Global sell-off knocks FTSE lower; Unilever, Vodafone top gainers

London’s FTSE 100 fell on Monday with industrial miners leading declines, tracking weakness in global equities on caution ahead of a US Federal Reserve meeting later this week, while gains in Vodafone and Unilever helped limit losses.

The blue-chip FTSE 100 index fell 0.8% with miners Glencore, Anglo American and Rio Tinto the biggest drags, while Vodafone and Unilever were the top gainers.

Unilever jumped 6% to the top of the FTSE 100 after Trian Partners, Nelson Peltz’s activist hedge fund, built up a stake in the consumer goods maker, a person familiar with the matter told Reuters on Sunday.

Vodafone jumped 5.2% after sources said it was in talks with telecom peer Iliad to strike a merger deal in Italy.

The domestically-focussed midcap index dropped 1.5% to its lowest in six-months, pushed lower by weakness in travel and leisure stocks.

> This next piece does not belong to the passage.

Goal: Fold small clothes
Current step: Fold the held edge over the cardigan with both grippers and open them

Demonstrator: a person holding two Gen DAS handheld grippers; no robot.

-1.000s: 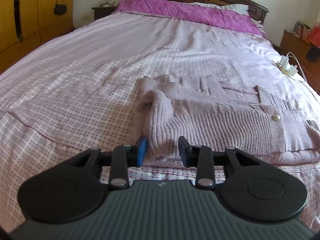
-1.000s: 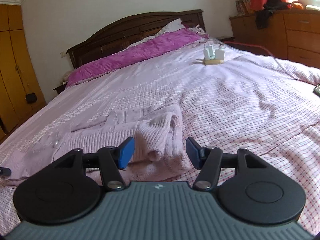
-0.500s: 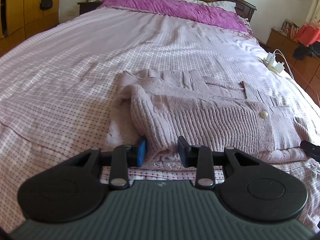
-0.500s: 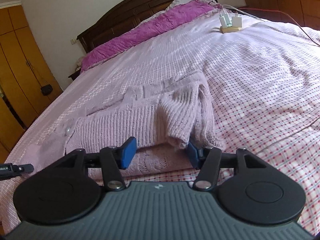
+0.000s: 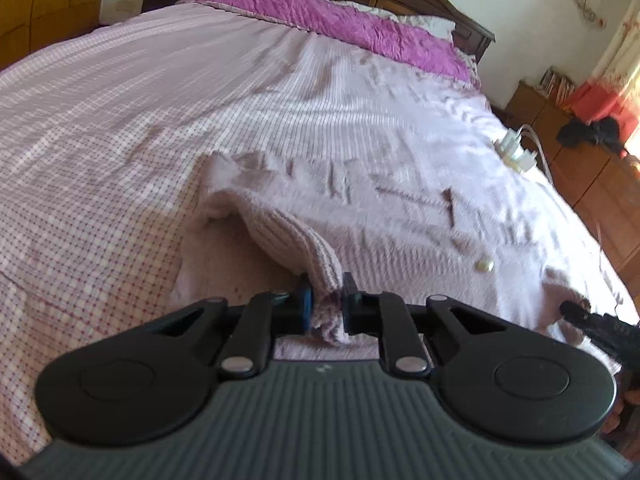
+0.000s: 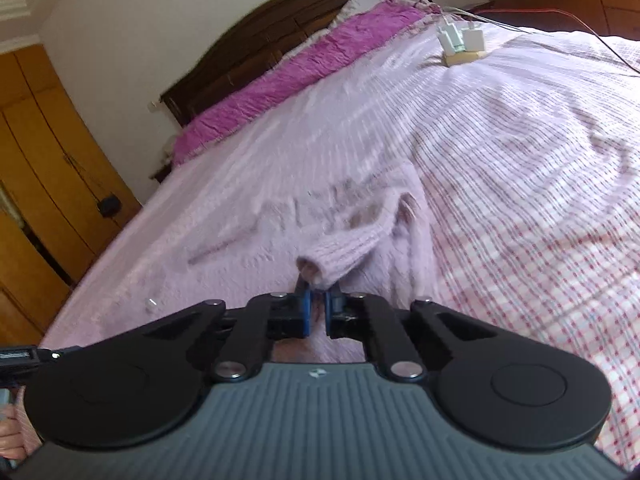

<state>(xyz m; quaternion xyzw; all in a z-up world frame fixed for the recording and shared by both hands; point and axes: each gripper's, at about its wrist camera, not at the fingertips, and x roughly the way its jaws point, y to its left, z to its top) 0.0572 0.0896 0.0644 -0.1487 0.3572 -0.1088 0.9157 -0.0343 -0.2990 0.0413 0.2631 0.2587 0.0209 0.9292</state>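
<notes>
A small lilac knitted cardigan (image 5: pixel 380 232) with a pale button (image 5: pixel 483 265) lies partly folded on the checked bedspread (image 5: pixel 100 168). My left gripper (image 5: pixel 323 300) is shut on the near left corner of the cardigan's ribbed hem and lifts it. My right gripper (image 6: pixel 317 304) is shut on the cardigan's (image 6: pixel 344 240) near right corner, also raised. The right gripper's tip shows at the right edge of the left wrist view (image 5: pixel 592 322).
A magenta pillow (image 5: pixel 340 20) and dark wooden headboard (image 6: pixel 280 36) are at the far end. White chargers on a power strip (image 6: pixel 460 44) lie on the bed's right side. Wooden wardrobe (image 6: pixel 44 184) stands left, dresser (image 5: pixel 592 168) right.
Both grippers closed on the near corners of the cardigan's hem and lifted them off the bed. Both views tilted and moved forward.
</notes>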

Miners drag FTSE 100 lower with BHP set to exit index

Markets globally have turned cautious ahead of a Fed meeting due later this week at which it is expected to confirm it will soon start draining the massive lake of liquidity that has supercharged growth stocks in recent years.

“The broader bearish sentiment has really taken off ahead of the Fed meeting, with definite bets of a rate hike in March, and investors now looking to figure out if there will be three or four hikes this year,” said David Madden, market analyst at Equiti Capital.

The FTSE 100 is set to drop for the third straight session, while still outperforming the wider STOXX 600 index as rising crude prices helped support heavyweight energy shares and cheaper valuations maintained investor interest in UK equities.

The rising tensions between Russia and Ukraine have affected wider risk sentiment, but it could be a positive for UK equities in the near term as escalations could push oil prices higher, Madden added.

Events organiser Informa fell 2.4% on plans to auction its clinical trial data provider Citeline at a possible valuation of 1.2 billion pounds ($1.63 billion), sources told Reuters.